Steve and I share the “love language” of caring touch.  (For more on the 5 love languages, see the work of Gary Chapman.)  Therein the challenge of late lies.  The most noxious symptom of Chronic Inflammatory Response Syndrome for me is seizure-like episodes, 3-4 times per day.  Most any sensory stimuli can make a seizure attack worse or even trigger one if it is intense enough.  An episode can become  worse after it starts if Steve or anyone touches me.  So imagine a loving spouse attempting to comfort his or her beloved at a time of severe illness, reaching out and discovering that the gesture actually makes the person worse!  And if this happens over an over again, despite the caution, precautions taken to be gentle or vary the type of comfort, the spouse can become discouraged.  In our marriage, we have decided to work with the symptomatology and find a firm touch or closeness by proximity that sort of worked for me.  Thankfully, Steve did not stop trying altogether.  I understand that could have happened.

After all, the worst seizure attacks and convulsions happen late at night.  Steve often needs to go to bed to get up for work or another commitment the next morning so he simply cannot stay up with me night after night.  Our physical intimacy suffers.  Oh and if the attack isn’t so bad and we attempt marital relations, it’s a crap shoot whether or not the noxious symptoms start again.  Can you imagine turning something intended to be precious into something so ugly?  We often don’t even “go there” if I’m feeling sick or I’m in “pre-tic mode.”  The heartache of frustrating my spouse isn’t worth the Russian roulette we must play to see if things are going to work out o.k.  Stopping a tender moment also wrecks my thought process; it wrecks “the mood” for me.  Steve just says, unbelievably, that he doesn’t mind or that we had a time of closeness anyways.  Where do they make guys like him anyways?  Certainly I had not seen any in my past . . .

And this is where I must trust the Lord to sustain me, to sustain Steve-and-me through this season of our relationship.  I am incredibly blessed to be married to a man who loves me truly, “in sickness and in health.”  I did not experience this when I was married before as a young woman.  The Lord allowed certain health issues at that time to challenge us, test us, deepen our faith and we both failed to lean on His leading to overcome the trials.  In the end, my former spouse turned to another woman for solace and physical intimacy.  She was an unlikely comfort:  wealthy, mother of 6 children, and spouse of a man about to be imprisoned for embezzlement.  Craig left anyways.  And what that left me was a fear of relational intimacy or at least of trusting another man to endure the inevitable trials of life.

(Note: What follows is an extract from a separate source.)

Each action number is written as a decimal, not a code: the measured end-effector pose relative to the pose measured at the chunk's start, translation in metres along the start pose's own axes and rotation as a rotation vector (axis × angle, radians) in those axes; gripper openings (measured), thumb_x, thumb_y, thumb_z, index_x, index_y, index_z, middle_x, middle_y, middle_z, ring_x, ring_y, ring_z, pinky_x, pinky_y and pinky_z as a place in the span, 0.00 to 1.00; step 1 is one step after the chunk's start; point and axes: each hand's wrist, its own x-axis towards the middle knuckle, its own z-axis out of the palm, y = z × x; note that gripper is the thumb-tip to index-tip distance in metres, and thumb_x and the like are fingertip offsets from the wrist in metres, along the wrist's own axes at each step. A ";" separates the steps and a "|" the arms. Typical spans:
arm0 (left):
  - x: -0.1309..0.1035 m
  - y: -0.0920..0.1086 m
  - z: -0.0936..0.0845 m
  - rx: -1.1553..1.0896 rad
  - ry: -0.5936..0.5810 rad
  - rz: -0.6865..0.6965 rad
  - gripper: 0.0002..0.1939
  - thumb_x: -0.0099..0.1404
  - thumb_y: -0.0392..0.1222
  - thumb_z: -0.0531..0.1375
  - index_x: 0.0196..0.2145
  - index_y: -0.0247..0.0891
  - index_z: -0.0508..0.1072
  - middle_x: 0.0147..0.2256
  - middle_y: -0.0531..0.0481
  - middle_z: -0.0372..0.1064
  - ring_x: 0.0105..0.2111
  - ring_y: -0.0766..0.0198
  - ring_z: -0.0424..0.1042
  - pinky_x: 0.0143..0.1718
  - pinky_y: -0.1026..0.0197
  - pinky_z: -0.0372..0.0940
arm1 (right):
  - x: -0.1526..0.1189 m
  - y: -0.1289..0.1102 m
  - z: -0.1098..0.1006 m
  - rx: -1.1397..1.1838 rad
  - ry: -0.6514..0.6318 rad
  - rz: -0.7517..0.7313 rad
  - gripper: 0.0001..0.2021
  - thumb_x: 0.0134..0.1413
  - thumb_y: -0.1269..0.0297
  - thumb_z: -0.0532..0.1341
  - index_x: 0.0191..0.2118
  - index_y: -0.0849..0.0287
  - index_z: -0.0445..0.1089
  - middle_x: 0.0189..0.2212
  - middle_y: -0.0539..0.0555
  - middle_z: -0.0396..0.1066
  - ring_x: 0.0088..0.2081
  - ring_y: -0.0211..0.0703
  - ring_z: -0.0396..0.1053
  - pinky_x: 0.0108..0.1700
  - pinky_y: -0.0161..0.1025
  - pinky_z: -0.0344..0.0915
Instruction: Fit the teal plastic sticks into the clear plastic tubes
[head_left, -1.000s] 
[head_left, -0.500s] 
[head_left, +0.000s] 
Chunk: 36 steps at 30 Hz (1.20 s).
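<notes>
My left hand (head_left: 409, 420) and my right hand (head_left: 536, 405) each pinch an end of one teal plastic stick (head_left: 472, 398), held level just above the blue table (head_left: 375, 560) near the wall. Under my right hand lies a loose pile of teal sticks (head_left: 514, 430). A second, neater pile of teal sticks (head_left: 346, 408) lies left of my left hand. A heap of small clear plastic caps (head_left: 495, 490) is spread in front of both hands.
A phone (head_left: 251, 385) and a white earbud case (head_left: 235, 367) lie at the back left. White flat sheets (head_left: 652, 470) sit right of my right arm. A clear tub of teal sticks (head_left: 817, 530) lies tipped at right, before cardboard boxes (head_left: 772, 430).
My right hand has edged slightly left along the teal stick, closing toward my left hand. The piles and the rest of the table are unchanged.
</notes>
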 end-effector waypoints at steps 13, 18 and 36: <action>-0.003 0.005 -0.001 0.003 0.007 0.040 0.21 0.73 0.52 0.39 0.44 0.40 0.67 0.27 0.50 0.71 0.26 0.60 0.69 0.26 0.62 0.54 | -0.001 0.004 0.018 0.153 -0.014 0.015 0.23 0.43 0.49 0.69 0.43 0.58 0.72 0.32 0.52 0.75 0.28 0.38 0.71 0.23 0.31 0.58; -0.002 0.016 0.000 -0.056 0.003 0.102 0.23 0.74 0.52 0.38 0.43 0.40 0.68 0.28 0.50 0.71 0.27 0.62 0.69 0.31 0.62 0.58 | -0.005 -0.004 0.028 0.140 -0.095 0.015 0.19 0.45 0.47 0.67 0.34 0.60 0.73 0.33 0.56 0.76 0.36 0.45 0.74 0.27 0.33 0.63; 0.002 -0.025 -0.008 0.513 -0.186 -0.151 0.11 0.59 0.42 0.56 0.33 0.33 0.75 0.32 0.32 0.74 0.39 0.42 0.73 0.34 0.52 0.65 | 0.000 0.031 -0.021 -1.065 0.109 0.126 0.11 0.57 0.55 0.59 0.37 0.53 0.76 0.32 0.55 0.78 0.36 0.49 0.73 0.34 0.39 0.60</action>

In the time that followed as a single woman, I turned to my Heavenly Husband for comfort, protection, provision.  He was my constant companion and much healing occurred.  It wasn’t until a time of serious illness struck 2 years ago and 4 years into my marriage to Steve that I realized a little more recovery was needed.  Steve’s steadfastness strengthened by his true relationship with the Lord has never waivered.  Never!  I am humbled and grateful.  I often see in Steve:  “Jesus with skin on.”  Steve has been wounded by his past and an ex-wife who disrespected him terribly.  Regardless, he has rarely brought any vulnerability from that experience to our marriage.  He, too, has allowed the Lord to “restore the years the locusts have eaten” (Joel 2:25), rising up to become the spiritual leader God intended.  So glad he’s tall too.  I love looking up to my Stevers.

When the time is right, when we have submitted ourselves to the refining fire that can be the trials of life, when we are faithful to the calling the Lord lays before us, we too may be rewarded with blessings beyond belief.  Those blessings may not be what many think of as gifts or rewards.  For me and my beloved, those good things are the ability to overcome the wretched things of life in a way that actually deepens our love relationship together as well as our walk with the Lord.  My hope in writing this is that you are also seeking the One who knows your pain and loves you just as you are:  the person of Jesus Christ.  (Psalm 41:1-3)  He may indeed bring you an angel to minister to your needs, a “Jesus with skin on.”  He may bring you to the foot of His throne of grace a few times in desperation, alone.  I know that He will not frustrate you beyond what you can handle, however, and will fill your heart with unspeakable joy someday.  (Romans 5:3-5)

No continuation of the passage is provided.